(Problem to solve) From the entries that follow, report every line in which "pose" occurs.

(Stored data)
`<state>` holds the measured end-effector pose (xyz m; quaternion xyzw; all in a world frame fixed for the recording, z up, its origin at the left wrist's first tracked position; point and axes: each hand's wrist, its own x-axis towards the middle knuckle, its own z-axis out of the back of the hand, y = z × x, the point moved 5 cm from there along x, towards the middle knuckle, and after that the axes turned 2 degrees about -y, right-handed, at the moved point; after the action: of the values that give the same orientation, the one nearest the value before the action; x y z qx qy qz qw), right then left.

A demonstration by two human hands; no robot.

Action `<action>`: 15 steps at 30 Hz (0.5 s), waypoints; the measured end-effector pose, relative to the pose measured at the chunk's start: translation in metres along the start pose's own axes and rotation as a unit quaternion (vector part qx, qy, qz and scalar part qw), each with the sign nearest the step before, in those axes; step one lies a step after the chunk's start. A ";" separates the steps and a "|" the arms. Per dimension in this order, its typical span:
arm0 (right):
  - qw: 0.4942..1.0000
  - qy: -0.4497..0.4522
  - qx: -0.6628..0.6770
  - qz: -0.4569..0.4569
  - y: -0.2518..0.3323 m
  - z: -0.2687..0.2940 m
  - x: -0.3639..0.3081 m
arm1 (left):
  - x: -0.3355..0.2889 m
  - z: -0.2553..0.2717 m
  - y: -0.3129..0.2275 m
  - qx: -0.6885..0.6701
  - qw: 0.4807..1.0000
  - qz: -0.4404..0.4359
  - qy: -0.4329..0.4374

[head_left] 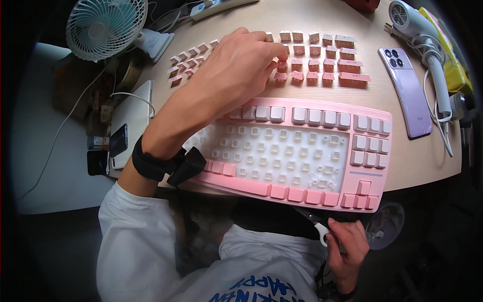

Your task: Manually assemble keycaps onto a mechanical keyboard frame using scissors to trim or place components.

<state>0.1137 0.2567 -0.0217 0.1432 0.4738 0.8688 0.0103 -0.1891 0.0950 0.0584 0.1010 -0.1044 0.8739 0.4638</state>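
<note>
My left hand (245,60) reaches across the pink keyboard (297,156) to the loose keycaps behind it. Its fingers are curled in, thumb and index closed at a small pink keycap (282,66); part of the grip is hidden by the hand itself. Low at the keyboard's front edge, my right hand (347,246) is closed on scissors (322,231) with white handles, their dark blades pointing toward the keyboard. The keyboard's top row, bottom row and right-side keys have caps, while much of its middle shows bare white switch sockets.
Rows of white-to-pink keycaps (353,64) stand behind the keyboard. A purple phone (408,98) and a hair dryer (427,45) lie at right. A small fan (105,27), a laptop (136,118) and a dark phone (119,140) are at left. A clear bowl (386,226) sits below the table edge.
</note>
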 end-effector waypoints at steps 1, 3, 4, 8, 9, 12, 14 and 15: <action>1.000 0.001 0.000 0.000 0.000 0.000 0.000 | 0.000 0.000 0.000 -0.001 1.000 0.005 0.002; 1.000 0.001 -0.001 -0.002 0.000 0.000 -0.001 | -0.001 0.001 0.001 -0.002 1.000 0.009 0.004; 1.000 0.000 -0.002 -0.005 0.000 0.000 -0.001 | -0.002 0.002 0.001 -0.006 1.000 0.015 -0.007; 1.000 -0.003 -0.003 -0.004 0.002 0.001 -0.001 | -0.002 0.003 0.004 -0.010 1.000 0.019 -0.017; 1.000 -0.001 -0.003 -0.005 0.002 0.001 -0.001 | -0.002 0.004 0.005 -0.010 1.000 0.020 -0.018; 1.000 -0.001 -0.006 -0.007 0.004 0.000 -0.001 | -0.001 0.004 0.006 -0.010 1.000 0.010 -0.022; 1.000 0.000 -0.006 -0.005 0.004 0.000 -0.001 | 0.002 0.000 0.007 -0.012 1.000 0.019 0.004; 1.000 0.002 -0.004 -0.003 0.005 -0.001 -0.001 | 0.003 -0.001 0.008 -0.012 1.000 0.020 0.003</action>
<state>0.1155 0.2534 -0.0183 0.1397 0.4710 0.8709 0.0128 -0.1975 0.0931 0.0576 0.0907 -0.1152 0.8822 0.4474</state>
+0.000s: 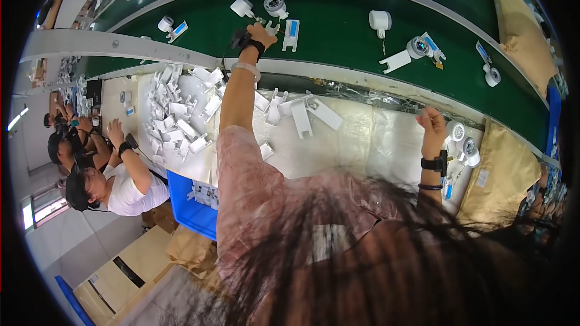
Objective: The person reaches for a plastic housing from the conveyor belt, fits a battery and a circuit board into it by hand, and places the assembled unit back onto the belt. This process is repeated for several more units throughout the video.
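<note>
My left hand (263,35) reaches out over the green conveyor belt, fingers closed on a small white forked plastic piece (272,28). Just beyond it lie a white round head (242,6) and another round head with a clear face (275,5). Beside the fingers rests a flat white casing with a blue strip (291,36). My right hand (431,124) is raised at the near side of the belt, fingers loosely bent and apart, with nothing visible in them. Close to its wrist are two white round heads (467,150) on the worktable.
Loose white casings (175,115) pile up on the left of the pale worktable (356,145). More round-headed units (418,47) lie along the belt (338,30). A blue bin (181,199) stands below left, a brown paper package (501,169) at right. Co-workers (130,181) sit at left.
</note>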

(Written response)
`<state>` holds the measured end-effector pose (xyz m; quaternion xyzw; all in a world frame fixed for the recording, z up, its origin at the left wrist's first tracked position; point and axes: each hand's wrist, its own x-axis towards the middle knuckle, its own z-axis out of the back of the hand, y = z × x, the point moved 5 cm from there along x, towards the middle knuckle, and after that the axes turned 2 degrees about -y, right-handed, at the moved point; after the action: of the values that give the same orientation, the one nearest the value before the action; x y z qx qy qz qw), right then left.
Action `<action>`: 15 steps at 30 Hz (0.5 s), waypoints; the measured end-effector pose, relative to the pose measured at the chunk's start: translation in metres along the start pose's own axes and rotation as a unit quaternion (vector part qx, qy, qz and scalar part qw), each with the sign nearest the step before, in those axes; step one lies a step after the chunk's start. A ";" separates the steps and a "|" the arms. Per dimension in this order, its typical span:

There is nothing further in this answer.